In the GIF above it all starts with the torso, which positions the arms (which are subordinate to the torso) and leans forward during the shake. Meanwhile, the head (which also depends on the torso) orients towards the other party and the eyes (which depend on the head) need to look downwards initially to coordinate the initial grip. They then look up and connect with those of the other.
Once we start looking for hierarchies in behavior, we find them everywhere, and to make things worse, they evolve rapidly over time (recall principle 5). The consequences for behavioral AI are significant, but (fortunately) identical to those of the next principle.

9. Behavior is parallel

What is Peggy Olson from 'Mad Men' doing? She is walking. She is smoking. The fact that there are (at least) two perfectly good answers bothers no one because it's normal to do several things in parallel.
These things don't even have to be in a nested relationship (litmus test: you can smoke without walking, and vice versa). Still, the consequences of principles 8 and 9 for behavioral AI are identical. They entail that the behavior stream must be composed from multiple sub-behaviors that can be hierarchically organized. As an added complication, these sub-behaviors can control distinct or overlapping motor domains of the body (eyes, mouth, limbs, ...). For an example of distinct domains, look no further than Peggy, who's smoking behavior doesn't interfere at all with her walk. For overlapping domains, imagine that Peggy were walking as well as shaking from fear - two behaviors that will effect the same body parts, but in distinctive and potentially complex ways.

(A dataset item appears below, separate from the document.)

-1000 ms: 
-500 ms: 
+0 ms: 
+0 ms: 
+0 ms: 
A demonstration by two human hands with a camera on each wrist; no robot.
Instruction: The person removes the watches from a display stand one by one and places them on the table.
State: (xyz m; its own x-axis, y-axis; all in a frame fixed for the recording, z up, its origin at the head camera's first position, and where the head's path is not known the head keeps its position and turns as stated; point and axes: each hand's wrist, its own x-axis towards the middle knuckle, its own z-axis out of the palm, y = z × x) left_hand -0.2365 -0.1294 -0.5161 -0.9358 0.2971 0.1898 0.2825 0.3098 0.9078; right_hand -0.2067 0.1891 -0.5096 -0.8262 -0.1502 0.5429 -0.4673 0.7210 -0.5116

10-12. Behavior is cognitively caused, monitored, and readable

The final three principles can be discussed together for the purposes of this overview, as they are about the relationship between behavior and cognition.
The things that emit behavior (i.e., agents) are also the things that have central nervous systems which control their behavior. And the things that see this behavior (i.e., other agents) also automatically interpret this behavior. We have been hardwired by evolution to 'read' (unobservable) cognitive causes into observable behavior and thereby give it intentionality and meaning.
Thus, in the GIF above, you don't just see an anchorwoman who is lifting and then lowering her arm - you see a lady who is trying to high-five her colleague, failing to solicit her attention, and ultimately ashamed about her failure. Tons of psychological studies have shown that such attributions are automatic and irrepressible. For behavioral AI, this implies that it's impossible to separate the behavior emitted by artificial agents from the meaning it elicits. Behaviors always express something, whether you want it to or not. Behavioral AI engine development is therefore not just an engineering challenge, but also (and foremost) a psychological one. It's about convincing the player of the (artificial) meaningfulness of generated behavior.

We hope that this overview has given you a greater appreciation of the sheer complexity of behavior in the real world and the challenges of translating it into artificial behavior. But if you think about it, behavior is really all we have to connect with our fellow creatures, to understand them and be understood by them in turn. That's why we're passionate about it, and why we've set ourselves the goal to bring believable interactive behavior within the reach of any 3D developer.